→ Assignment: When you reach the line below that has "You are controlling", start returning lines exactly, and stop after the line that has "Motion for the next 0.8"; skip the pictures.

→ Provided material:

▬▬▬▬▬▬▬▬▬▬

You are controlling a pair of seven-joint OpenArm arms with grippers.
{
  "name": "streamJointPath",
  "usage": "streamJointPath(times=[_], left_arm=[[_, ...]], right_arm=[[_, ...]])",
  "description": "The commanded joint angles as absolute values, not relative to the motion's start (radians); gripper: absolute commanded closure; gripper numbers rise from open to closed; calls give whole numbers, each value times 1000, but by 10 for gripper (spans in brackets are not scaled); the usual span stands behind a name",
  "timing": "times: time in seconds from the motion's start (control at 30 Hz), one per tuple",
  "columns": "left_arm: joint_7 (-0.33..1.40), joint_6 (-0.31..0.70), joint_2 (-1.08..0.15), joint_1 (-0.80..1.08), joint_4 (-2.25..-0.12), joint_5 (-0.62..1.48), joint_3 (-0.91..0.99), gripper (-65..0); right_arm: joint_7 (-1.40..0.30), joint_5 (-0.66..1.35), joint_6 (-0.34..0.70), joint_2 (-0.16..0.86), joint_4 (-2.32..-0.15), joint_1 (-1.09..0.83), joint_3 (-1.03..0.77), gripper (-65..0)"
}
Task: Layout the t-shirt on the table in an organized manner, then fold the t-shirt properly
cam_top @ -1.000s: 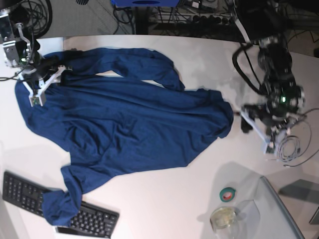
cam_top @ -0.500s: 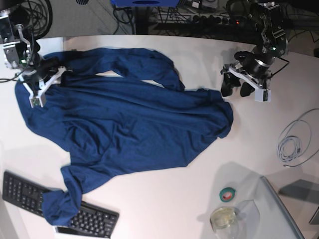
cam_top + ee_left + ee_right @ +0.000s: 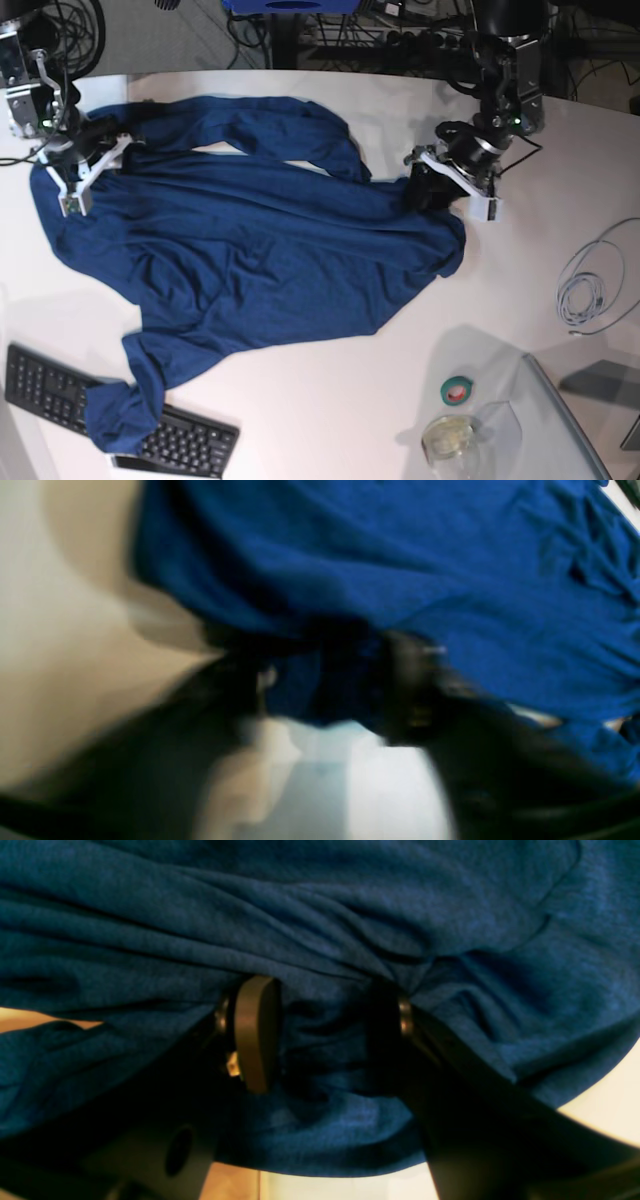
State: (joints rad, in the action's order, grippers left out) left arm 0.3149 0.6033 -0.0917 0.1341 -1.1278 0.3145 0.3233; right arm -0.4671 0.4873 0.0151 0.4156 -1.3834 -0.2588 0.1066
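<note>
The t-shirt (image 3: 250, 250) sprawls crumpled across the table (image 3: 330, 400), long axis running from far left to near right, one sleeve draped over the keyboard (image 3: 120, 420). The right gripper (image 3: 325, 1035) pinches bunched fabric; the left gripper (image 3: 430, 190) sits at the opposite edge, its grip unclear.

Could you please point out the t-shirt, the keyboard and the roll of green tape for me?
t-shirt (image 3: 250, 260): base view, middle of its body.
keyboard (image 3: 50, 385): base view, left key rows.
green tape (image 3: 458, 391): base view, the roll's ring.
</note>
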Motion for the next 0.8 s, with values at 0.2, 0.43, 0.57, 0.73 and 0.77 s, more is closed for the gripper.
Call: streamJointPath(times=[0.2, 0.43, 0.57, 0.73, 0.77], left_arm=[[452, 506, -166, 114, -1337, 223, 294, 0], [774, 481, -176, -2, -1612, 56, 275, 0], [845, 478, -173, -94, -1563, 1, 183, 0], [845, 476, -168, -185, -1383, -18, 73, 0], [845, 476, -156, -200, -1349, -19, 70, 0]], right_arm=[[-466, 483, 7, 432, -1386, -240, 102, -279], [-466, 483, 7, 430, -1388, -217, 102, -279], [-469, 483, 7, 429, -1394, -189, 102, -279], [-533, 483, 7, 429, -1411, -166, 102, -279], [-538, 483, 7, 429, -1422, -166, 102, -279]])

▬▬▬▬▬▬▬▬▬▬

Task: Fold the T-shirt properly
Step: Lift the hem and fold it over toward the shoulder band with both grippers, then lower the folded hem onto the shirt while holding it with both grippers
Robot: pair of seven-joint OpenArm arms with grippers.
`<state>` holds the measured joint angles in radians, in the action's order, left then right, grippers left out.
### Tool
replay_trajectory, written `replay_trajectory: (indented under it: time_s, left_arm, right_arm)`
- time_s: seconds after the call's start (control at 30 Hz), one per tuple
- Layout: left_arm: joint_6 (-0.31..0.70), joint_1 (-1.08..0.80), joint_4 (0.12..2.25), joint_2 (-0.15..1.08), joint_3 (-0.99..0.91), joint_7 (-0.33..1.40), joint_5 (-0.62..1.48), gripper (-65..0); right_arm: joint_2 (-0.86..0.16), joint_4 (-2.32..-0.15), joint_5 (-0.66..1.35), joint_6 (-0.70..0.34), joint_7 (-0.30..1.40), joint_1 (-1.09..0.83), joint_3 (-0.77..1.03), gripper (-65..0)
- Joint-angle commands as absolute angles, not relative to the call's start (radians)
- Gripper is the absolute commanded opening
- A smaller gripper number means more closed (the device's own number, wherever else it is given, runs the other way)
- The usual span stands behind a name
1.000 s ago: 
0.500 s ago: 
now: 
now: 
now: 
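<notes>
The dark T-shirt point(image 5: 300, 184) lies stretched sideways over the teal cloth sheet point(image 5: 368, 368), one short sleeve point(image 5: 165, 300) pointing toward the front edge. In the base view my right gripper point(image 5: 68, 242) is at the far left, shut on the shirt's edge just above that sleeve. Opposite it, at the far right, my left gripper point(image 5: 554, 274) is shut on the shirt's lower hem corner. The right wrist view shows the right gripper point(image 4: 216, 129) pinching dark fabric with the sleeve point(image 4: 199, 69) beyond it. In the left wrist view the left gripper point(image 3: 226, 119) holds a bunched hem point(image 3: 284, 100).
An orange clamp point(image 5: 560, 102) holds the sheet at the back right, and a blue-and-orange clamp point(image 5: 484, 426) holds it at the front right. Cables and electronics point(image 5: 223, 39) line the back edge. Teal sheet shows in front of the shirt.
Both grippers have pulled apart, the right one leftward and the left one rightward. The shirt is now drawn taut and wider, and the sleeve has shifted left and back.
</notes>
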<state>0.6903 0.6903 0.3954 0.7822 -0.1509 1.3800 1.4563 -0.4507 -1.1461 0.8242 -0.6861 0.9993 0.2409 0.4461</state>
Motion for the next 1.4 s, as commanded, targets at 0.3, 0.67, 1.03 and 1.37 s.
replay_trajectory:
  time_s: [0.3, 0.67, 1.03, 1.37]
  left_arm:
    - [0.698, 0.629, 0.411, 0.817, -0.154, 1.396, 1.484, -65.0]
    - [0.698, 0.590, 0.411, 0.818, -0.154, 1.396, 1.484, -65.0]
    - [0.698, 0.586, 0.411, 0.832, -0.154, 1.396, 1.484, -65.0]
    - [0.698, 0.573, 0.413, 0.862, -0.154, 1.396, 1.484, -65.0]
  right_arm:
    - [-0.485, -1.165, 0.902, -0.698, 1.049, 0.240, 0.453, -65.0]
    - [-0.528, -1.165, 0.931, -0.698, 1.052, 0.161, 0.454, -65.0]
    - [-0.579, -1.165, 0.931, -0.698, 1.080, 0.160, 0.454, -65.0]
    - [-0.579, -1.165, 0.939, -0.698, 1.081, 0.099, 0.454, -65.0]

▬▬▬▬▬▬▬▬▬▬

→ Response:
You are controlling a pair of seven-joint OpenArm arms with grippers.
{
  "name": "streamJointPath",
  "usage": "streamJointPath(times=[_], left_arm=[[_, ...]], right_arm=[[_, ...]])",
  "description": "The commanded joint angles as absolute values, not relative to the motion's start (radians); gripper: absolute commanded closure; gripper numbers rise from open to closed; calls give whole numbers, each value times 1000, but by 10 for gripper (spans in brackets are not scaled); the usual span stands behind a name",
  "timing": "times: time in seconds from the motion's start (control at 30 Hz), one per tuple",
  "columns": "left_arm: joint_7 (-0.33..1.40), joint_6 (-0.31..0.70), joint_2 (-1.08..0.15), joint_1 (-0.80..1.08), joint_4 (-2.25..-0.12), joint_5 (-0.62..1.48), joint_3 (-0.91..0.99), gripper (-65..0); right_arm: joint_7 (-1.40..0.30), joint_5 (-0.66..1.35), joint_6 (-0.34..0.70), joint_2 (-0.16..0.86), joint_4 (-2.32..-0.15), joint_1 (-1.09..0.83), joint_3 (-1.03..0.77), gripper (-65..0)"
}
Task: Layout the t-shirt on the table in an organized manner, then fold the t-shirt properly
cam_top @ -1.000s: 
cam_top @ -0.500s: 
cam_top + ee_left + ee_right @ +0.000s: 
State: (joints rad, in the action's order, grippers left out) left arm 0.3149 0.6033 -0.0917 0.1341 -1.1278 0.3145 0.3233; right arm -0.4671 0.4873 0.0151 0.4156 -1.3834 -0.2588 0.1066
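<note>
The t-shirt (image 3: 250, 250) sprawls crumpled across the table (image 3: 330, 400), long axis running from far left to near right, one sleeve draped over the keyboard (image 3: 120, 420). The right gripper (image 3: 325, 1035) pinches bunched fabric; the left gripper (image 3: 430, 190) sits at the opposite edge, its grip unclear.

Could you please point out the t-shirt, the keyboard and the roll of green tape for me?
t-shirt (image 3: 250, 260): base view, middle of its body.
keyboard (image 3: 50, 385): base view, left key rows.
green tape (image 3: 458, 391): base view, the roll's ring.
</note>
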Motion for the next 0.8 s, with values at 0.2, 0.43, 0.57, 0.73 and 0.77 s, more is closed for the gripper.

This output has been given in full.